Output all records verbatim.
== PROVIDED INFORMATION
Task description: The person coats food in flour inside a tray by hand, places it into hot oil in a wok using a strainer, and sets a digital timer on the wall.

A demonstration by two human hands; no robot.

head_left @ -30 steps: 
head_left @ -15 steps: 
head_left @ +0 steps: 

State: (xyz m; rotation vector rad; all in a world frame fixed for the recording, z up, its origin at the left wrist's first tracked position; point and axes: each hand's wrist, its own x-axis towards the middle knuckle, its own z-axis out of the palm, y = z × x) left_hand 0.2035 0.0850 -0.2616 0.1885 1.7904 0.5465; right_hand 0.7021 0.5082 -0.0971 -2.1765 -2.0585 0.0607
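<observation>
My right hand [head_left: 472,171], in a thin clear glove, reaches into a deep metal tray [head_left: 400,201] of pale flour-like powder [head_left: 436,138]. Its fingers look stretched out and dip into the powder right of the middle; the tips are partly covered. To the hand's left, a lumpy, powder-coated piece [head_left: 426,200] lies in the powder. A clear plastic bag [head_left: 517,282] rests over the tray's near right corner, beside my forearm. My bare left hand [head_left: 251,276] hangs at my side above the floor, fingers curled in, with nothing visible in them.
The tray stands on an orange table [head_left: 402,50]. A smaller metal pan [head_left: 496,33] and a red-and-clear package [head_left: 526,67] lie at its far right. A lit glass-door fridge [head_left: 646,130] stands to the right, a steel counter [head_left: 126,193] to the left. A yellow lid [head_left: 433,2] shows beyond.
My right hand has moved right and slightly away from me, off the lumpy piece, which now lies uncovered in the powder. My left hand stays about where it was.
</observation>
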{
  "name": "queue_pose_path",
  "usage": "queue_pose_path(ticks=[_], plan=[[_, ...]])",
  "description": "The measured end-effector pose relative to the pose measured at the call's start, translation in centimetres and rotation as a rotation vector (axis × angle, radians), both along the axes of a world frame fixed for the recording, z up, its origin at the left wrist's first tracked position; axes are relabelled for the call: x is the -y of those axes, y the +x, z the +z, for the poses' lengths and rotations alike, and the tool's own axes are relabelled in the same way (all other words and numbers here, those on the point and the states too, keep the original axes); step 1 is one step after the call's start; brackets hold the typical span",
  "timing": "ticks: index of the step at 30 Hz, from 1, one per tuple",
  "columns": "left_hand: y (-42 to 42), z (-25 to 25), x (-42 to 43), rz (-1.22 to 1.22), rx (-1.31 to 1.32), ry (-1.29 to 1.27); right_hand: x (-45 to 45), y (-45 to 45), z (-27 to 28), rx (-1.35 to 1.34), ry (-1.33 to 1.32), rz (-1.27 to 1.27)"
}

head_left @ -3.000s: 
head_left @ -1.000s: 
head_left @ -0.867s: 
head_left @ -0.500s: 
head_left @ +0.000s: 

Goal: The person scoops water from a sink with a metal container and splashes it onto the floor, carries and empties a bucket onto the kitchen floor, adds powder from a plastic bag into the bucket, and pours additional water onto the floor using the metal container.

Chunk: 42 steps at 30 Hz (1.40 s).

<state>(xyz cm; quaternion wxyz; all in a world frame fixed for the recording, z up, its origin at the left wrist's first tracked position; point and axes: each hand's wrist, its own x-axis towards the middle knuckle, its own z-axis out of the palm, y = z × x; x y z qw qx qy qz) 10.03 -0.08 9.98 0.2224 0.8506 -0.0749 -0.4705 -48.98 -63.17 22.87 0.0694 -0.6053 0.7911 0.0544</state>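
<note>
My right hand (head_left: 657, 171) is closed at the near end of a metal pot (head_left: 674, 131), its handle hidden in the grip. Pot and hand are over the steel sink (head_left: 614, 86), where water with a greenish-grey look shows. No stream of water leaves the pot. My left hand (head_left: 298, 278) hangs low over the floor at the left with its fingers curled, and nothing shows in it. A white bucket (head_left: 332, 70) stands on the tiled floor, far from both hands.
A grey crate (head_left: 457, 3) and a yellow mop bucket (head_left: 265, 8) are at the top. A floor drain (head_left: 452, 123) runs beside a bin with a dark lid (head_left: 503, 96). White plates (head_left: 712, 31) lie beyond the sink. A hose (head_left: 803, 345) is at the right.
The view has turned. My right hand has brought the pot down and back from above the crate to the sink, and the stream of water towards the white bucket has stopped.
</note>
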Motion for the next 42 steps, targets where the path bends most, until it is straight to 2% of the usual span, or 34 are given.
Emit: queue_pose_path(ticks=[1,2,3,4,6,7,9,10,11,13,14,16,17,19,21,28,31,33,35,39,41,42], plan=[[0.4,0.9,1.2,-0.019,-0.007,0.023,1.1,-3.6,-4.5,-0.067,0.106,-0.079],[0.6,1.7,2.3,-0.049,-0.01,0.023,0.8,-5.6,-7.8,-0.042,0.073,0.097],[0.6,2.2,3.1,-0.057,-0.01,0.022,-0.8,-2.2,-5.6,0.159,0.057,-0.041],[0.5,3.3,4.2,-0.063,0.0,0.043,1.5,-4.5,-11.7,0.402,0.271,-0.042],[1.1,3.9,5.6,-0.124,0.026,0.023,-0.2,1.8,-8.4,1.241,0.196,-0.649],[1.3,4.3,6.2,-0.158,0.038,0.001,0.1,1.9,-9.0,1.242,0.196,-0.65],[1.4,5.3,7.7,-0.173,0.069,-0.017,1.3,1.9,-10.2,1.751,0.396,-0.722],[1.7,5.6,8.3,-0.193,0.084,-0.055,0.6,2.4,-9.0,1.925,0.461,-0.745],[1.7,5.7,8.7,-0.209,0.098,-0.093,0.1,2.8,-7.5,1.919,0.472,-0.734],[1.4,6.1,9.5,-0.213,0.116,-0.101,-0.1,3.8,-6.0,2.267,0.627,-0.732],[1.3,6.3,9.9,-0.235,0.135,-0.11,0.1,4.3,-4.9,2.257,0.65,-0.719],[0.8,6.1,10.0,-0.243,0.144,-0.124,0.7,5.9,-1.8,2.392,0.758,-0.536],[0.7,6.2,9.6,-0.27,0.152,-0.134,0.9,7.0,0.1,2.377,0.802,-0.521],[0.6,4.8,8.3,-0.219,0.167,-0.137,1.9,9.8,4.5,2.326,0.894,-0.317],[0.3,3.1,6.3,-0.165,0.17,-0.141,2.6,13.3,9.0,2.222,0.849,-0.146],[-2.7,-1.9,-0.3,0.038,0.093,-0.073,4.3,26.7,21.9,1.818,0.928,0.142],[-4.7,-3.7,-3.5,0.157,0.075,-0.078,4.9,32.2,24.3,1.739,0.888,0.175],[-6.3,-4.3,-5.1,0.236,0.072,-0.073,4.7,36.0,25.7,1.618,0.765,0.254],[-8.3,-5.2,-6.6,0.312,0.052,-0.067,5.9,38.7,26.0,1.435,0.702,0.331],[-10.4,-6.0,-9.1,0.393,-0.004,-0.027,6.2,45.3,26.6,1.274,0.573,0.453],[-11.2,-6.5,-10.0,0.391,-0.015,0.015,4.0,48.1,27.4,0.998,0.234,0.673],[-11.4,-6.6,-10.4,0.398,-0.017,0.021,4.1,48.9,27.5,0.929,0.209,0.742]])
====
◆ **COMPLETED TASK**:
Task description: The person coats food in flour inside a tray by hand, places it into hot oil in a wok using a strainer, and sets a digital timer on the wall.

A demonstration by two human hands; no robot.

head_left @ -30 steps: 
head_left @ -15 steps: 
head_left @ +0 steps: 

State: (xyz m; rotation vector rad; all in a world frame fixed for the recording, z up, its origin at the left wrist's first tracked position; point and axes: each hand's wrist, its own x-axis towards the middle knuckle, its own z-axis out of the palm, y = z × x) left_hand 0.2035 0.0850 -0.2616 0.1885 1.7904 0.5465; right_hand 0.7021 0.5082 -0.0971 -2.1765 -2.0585 0.0607
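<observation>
My right hand [head_left: 472,171], in a thin clear glove, reaches into a deep metal tray [head_left: 400,201] of pale flour-like powder [head_left: 436,138]. Its fingers look stretched out and dip into the powder right of the middle; the tips are partly covered. To the hand's left, a lumpy, powder-coated piece [head_left: 426,200] lies in the powder. A clear plastic bag [head_left: 517,282] rests over the tray's near right corner, beside my forearm. My bare left hand [head_left: 251,276] hangs at my side above the floor, fingers curled in, with nothing visible in them.
The tray stands on an orange table [head_left: 402,50]. A smaller metal pan [head_left: 496,33] and a red-and-clear package [head_left: 526,67] lie at its far right. A lit glass-door fridge [head_left: 646,130] stands to the right, a steel counter [head_left: 126,193] to the left. A yellow lid [head_left: 433,2] shows beyond.
My right hand has moved right and slightly away from me, off the lumpy piece, which now lies uncovered in the powder. My left hand stays about where it was.
</observation>
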{
  "name": "queue_pose_path",
  "usage": "queue_pose_path(ticks=[_], plan=[[_, ...]])",
  "description": "The measured end-effector pose relative to the pose measured at the call's start, translation in centimetres and rotation as a rotation vector (axis × angle, radians), both along the axes of a world frame fixed for the recording, z up, its origin at the left wrist's first tracked position; axes are relabelled for the call: x is the -y of those axes, y the +x, z the +z, for the poses' lengths and rotations alike, and the tool's own axes are relabelled in the same way (all other words and numbers here, those on the point and the states too, keep the original axes); step 1 is one step after the call's start; brackets hold the typical span",
  "timing": "ticks: index of the step at 30 Hz, from 1, one per tuple",
  "columns": "left_hand: y (-42 to 42), z (-25 to 25), x (-42 to 43), rz (-1.22 to 1.22), rx (-1.31 to 1.32), ry (-1.29 to 1.27); right_hand: x (-45 to 45), y (-45 to 45), z (-27 to 28), rx (-1.35 to 1.34), ry (-1.33 to 1.32), rz (-1.27 to 1.27)"
}

head_left @ -3.000s: 
head_left @ -1.000s: 
head_left @ -0.867s: 
head_left @ -0.500s: 
head_left @ +0.000s: 

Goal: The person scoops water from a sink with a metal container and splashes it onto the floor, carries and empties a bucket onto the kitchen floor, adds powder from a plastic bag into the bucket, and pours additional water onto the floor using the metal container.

Chunk: 42 steps at 30 Hz (1.40 s).

<state>(xyz cm; quaternion wxyz; all in a world frame fixed for the recording, z up, its origin at the left wrist's first tracked position; point and axes: each hand's wrist, its own x-axis towards the middle knuckle, its own z-axis out of the palm, y = z × x; x y z qw qx qy qz) 10.03 -0.08 9.98 0.2224 0.8506 -0.0749 -0.4705 -48.98 -63.17 22.87 0.0694 -0.6053 0.7911 0.0544</state>
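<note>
My right hand (head_left: 657, 171) is closed at the near end of a metal pot (head_left: 674, 131), its handle hidden in the grip. Pot and hand are over the steel sink (head_left: 614, 86), where water with a greenish-grey look shows. No stream of water leaves the pot. My left hand (head_left: 298, 278) hangs low over the floor at the left with its fingers curled, and nothing shows in it. A white bucket (head_left: 332, 70) stands on the tiled floor, far from both hands.
A grey crate (head_left: 457, 3) and a yellow mop bucket (head_left: 265, 8) are at the top. A floor drain (head_left: 452, 123) runs beside a bin with a dark lid (head_left: 503, 96). White plates (head_left: 712, 31) lie beyond the sink. A hose (head_left: 803, 345) is at the right.
The view has turned. My right hand has brought the pot down and back from above the crate to the sink, and the stream of water towards the white bucket has stopped.
</note>
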Motion for the next 42 steps, targets where the path bends most, until it is straight to 2% of the usual span, or 34 are given.
Emit: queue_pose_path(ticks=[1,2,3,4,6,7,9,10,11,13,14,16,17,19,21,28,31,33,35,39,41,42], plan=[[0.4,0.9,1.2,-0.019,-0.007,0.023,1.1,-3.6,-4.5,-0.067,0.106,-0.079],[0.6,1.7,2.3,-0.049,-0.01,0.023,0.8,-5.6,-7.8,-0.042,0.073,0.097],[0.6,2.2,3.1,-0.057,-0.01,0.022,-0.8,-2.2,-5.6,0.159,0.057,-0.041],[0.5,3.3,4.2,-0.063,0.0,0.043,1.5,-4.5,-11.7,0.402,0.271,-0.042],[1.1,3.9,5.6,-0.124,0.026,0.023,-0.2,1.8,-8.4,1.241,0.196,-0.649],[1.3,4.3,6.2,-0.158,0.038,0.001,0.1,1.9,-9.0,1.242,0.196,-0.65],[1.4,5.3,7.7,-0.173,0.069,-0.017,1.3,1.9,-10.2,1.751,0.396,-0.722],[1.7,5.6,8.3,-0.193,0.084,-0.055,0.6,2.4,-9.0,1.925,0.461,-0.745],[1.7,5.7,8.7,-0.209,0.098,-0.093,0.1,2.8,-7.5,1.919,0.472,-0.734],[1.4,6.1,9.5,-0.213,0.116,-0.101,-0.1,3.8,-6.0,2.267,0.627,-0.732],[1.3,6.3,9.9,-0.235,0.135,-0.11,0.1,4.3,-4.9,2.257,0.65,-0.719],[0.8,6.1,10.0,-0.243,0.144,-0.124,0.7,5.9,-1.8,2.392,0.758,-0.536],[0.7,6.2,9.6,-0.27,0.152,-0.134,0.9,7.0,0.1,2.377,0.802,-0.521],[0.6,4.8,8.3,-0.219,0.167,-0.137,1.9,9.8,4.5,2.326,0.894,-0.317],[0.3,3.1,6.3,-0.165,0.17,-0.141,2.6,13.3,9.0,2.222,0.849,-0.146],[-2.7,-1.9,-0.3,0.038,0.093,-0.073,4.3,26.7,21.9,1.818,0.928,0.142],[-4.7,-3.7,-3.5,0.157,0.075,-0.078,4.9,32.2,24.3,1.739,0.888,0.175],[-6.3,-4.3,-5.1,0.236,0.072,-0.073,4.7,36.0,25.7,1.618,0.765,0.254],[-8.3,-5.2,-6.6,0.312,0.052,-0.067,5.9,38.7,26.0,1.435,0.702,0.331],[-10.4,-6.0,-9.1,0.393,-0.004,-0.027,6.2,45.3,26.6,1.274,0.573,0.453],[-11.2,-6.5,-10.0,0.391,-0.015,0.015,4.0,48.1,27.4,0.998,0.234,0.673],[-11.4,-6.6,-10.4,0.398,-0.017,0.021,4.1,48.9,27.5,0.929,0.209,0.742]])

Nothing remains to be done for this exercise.